The Chancellor's big problem is not so much a lack of economic growth but, rather, a lack of tax revenues associated with decent economic growth. Last week, I suggested that this revenue shortfall was puzzling. Specifically, I argued that, while unemployment had come in persistently lower than expected both in the late 1990s and into the new millennium, tax revenues had first surprised on the upside and then, more recently, had surprised on the downside. On the basis that lower unemployment means more workers and, therefore, more tax revenue, this didn't seem to make very much sense.

A seemingly innocuous point, but one which has stimulated a large number of e-mails suggesting that I am too "trusting" of the official unemployment data. Instead, these correspondents suggested, were I to adjust for the impact of Government "fiddles" designed to "fudge" the unemployment rate, I would find it much easier to explain the revenue shortfall over the past three years.

I've decided to delve into this subject a bit more this week. After all, the revenue shortfall raises all sorts of difficult questions for the Treasury. If revenues continue to disappoint, there is a danger that the budget deficit continues to overshoot, eventually tarnishing Mr Brown's Golden Rule and rusting the Iron Chancellor's reputation.

So, is there a problem with the unemployment numbers? The simple answer is "yes", but it is not immediately apparent that the problem is directly relevant for tax revenues. My left-hand chart shows two measures of unemployment, indexed to equal 100 in 1992, with one falling much more quickly than the other.

The series showing the faster rate of descent uses the International Labour Organisation (ILO) definition of unemployment, not the claimant count that has been rendered rather meaningless over the past 20 years through countless revisions and re-definitions. The series showing the slower rate of decline requires a bit more explanation. It shows the ILO measure of unemployment again, but this time I've combined it with a measure of those people who are of working age, not entitled to sign on, not counted as unemployed on the ILO measure, economically inactive but who are, nevertheless, keen to work.

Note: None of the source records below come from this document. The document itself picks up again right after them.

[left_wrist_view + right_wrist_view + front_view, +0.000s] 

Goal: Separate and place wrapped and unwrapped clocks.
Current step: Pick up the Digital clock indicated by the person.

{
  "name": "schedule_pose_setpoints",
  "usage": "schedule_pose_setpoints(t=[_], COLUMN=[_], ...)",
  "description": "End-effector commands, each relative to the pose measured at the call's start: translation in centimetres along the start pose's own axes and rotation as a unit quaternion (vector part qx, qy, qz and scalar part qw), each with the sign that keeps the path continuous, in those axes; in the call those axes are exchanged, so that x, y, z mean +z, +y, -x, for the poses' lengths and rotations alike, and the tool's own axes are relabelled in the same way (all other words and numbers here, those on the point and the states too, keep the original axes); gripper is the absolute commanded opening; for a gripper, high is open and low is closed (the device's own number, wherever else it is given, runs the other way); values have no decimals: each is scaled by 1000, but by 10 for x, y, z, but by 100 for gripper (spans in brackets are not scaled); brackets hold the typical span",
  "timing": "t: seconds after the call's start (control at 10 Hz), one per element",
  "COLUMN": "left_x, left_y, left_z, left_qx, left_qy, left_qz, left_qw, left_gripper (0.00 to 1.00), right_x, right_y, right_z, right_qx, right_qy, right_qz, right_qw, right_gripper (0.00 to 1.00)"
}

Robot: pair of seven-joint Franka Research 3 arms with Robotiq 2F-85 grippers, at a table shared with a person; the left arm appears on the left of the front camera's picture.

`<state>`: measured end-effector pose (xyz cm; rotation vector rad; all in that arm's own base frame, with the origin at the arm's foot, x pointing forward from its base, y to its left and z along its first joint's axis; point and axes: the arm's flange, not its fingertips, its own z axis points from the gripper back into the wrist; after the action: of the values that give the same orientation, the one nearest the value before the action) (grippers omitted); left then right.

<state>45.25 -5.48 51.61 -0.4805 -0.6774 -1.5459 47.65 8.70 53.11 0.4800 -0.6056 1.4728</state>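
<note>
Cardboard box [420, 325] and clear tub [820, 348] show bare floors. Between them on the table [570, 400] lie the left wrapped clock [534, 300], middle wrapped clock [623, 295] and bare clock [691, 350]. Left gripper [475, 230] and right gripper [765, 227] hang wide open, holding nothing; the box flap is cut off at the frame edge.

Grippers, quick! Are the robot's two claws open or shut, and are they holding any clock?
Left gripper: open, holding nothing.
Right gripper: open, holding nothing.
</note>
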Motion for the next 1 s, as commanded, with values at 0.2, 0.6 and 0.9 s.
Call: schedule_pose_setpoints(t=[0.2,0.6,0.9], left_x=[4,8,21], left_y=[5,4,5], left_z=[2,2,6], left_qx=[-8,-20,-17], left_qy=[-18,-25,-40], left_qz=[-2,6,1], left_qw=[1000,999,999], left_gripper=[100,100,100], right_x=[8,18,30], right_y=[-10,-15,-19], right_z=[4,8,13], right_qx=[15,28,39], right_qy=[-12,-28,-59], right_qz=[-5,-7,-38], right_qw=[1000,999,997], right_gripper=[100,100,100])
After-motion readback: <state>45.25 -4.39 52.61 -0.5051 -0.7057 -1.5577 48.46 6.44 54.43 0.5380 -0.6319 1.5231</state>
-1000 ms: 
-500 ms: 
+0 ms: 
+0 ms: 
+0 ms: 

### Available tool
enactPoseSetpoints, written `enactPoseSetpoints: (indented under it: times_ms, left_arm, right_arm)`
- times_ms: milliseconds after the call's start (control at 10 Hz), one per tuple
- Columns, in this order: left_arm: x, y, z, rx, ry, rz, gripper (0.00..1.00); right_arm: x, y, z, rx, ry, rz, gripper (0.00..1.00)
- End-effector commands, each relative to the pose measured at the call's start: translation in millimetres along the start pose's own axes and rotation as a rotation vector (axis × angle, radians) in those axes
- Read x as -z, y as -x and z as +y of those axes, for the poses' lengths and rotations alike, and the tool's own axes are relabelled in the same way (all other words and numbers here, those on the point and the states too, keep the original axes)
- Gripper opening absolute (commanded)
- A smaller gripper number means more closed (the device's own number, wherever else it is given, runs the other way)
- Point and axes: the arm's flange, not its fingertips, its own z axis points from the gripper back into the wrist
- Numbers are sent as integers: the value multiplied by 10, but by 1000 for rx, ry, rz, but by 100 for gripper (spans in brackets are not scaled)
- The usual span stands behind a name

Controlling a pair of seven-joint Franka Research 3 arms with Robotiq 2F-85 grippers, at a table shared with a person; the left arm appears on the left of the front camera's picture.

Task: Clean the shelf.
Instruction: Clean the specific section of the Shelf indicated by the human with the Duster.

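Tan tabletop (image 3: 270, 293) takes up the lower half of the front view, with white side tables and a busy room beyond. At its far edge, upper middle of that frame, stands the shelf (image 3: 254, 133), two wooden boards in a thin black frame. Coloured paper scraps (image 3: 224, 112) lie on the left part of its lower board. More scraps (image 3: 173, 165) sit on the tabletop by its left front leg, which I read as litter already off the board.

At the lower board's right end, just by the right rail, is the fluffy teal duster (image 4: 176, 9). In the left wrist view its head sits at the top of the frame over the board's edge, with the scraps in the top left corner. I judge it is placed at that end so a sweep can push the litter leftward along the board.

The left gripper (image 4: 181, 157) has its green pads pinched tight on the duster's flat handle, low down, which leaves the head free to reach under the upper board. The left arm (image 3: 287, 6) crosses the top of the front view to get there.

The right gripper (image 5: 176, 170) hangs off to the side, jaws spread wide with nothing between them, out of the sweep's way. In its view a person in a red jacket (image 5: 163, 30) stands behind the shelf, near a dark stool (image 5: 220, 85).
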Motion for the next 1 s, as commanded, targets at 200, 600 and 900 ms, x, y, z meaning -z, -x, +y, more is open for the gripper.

The chart suggests that unemployment, allowing for the economically inactive who would like to work, has fallen only gradually over the past 10 years, whereas unemployment on the "standard" measure has come down a lot more quickly. The message is quite simple: unemployment has fallen by 50 per cent on the standard definition, but by only 20 per cent when the economically inactive who would like a job - roughly 2 million at the moment - are included.

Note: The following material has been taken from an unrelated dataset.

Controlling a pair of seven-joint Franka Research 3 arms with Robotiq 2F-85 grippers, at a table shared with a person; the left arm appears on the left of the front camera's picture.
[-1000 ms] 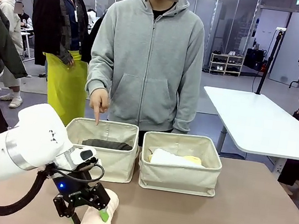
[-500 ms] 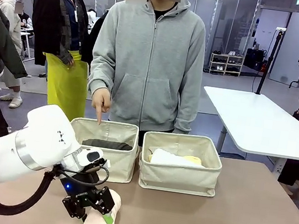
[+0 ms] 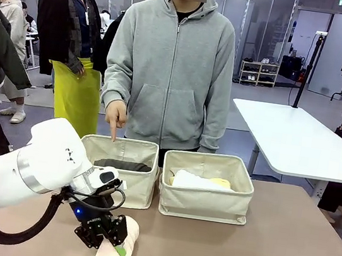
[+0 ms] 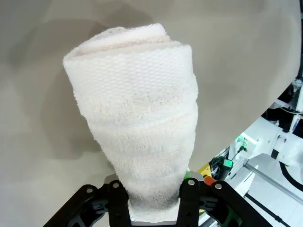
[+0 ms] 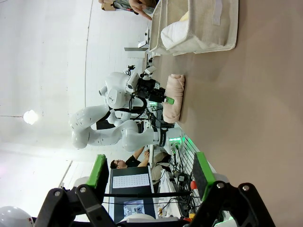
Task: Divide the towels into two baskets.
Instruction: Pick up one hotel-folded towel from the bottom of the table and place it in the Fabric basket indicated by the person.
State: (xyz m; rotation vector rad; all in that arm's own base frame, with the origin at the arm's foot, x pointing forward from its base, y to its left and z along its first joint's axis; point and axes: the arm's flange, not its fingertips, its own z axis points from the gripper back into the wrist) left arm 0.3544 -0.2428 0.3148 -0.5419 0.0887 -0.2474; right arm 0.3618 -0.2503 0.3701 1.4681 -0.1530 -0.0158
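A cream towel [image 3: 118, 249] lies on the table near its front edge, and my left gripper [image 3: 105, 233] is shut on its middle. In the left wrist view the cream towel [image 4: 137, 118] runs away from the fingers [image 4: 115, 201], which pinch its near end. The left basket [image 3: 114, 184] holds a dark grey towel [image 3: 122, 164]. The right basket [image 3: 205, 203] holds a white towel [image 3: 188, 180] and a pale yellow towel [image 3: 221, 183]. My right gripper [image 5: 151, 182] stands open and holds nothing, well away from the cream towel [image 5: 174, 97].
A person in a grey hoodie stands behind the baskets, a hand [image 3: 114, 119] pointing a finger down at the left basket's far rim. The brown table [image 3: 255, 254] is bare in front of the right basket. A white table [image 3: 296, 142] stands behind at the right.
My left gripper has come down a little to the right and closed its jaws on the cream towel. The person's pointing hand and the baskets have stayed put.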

This, however, does not really help to explain the revenue shortfall now threatening the Chancellor's plans. The problem is fairly obvious: the gap between the two different measures of the economically "inactive" has been consistently growing over a good decade or so, yet, over this period, there have been both upside and downside surprises to tax revenues. It may be true, therefore, that there are plenty of people who would like to work yet are unable to find a job, but it cannot be the case that this argument alone can account for the recent revenue shortfall.

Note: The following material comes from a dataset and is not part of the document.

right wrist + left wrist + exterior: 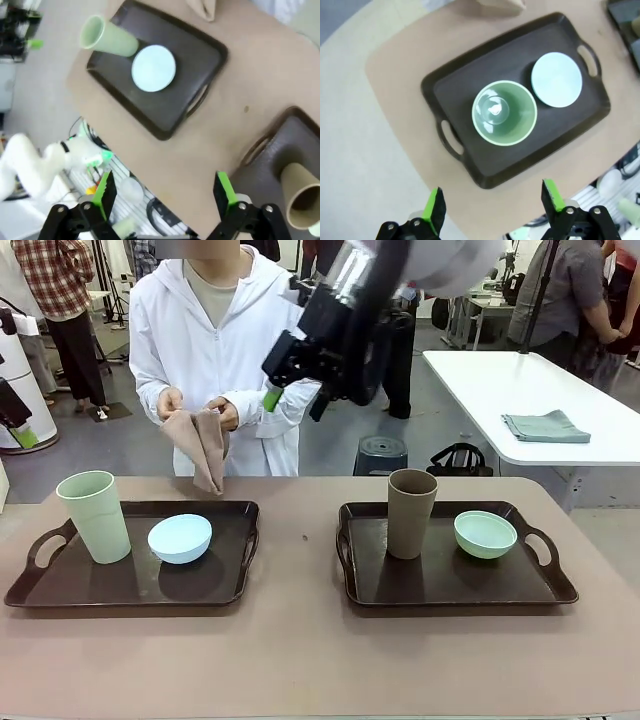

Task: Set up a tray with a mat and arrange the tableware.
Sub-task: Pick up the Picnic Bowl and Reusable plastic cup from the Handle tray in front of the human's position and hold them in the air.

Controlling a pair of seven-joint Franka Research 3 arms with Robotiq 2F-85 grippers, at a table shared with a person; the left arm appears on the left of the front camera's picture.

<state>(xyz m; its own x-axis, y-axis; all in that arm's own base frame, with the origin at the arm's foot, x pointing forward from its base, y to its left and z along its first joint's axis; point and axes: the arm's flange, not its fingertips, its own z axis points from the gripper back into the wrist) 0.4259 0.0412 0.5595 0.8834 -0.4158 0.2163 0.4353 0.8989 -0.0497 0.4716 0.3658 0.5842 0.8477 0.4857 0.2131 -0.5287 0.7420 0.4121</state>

What about people who have temporary or part-time jobs but who would rather have a full-time job, where they might be contributing more to the Exchequer? Could this be a hidden form of unemployment? In theory, of course, the answer must be "yes". And, according to data from the Labour Force Survey, there are plenty of these disappointed people.

However, from the perspective of tax revenues, this story is also less than helpful. The proportion of part-time workers who would rather have a full-time job has steadily fallen over the past 10 years, from a peak of more than 40 per cent to a new low of 25 per cent. The proportion of temporary workers who would rather have a full-time job started off at a lower peak in the first place, a little less than 15 per cent, but has now come down to about 8 per cent. Had these numbers risen over time, suggesting that people had been forced into part-time or temporary work, there might have been a good case for associating changes in this area with tax shortfalls. But this has clearly not been the case.

How about the number of hours that people work? Again, there is evidence of considerable change in recent years. The number of people in work in the UK has risen steadily, from just over 25 million 10 years ago to approaching 28 million today. From around 1998, the number of hours worked by these people began to fall. In the mid-1990s, people on average were working more than 33 hours per week. By the end of last year, this figure had fallen to just over 32 hours per week.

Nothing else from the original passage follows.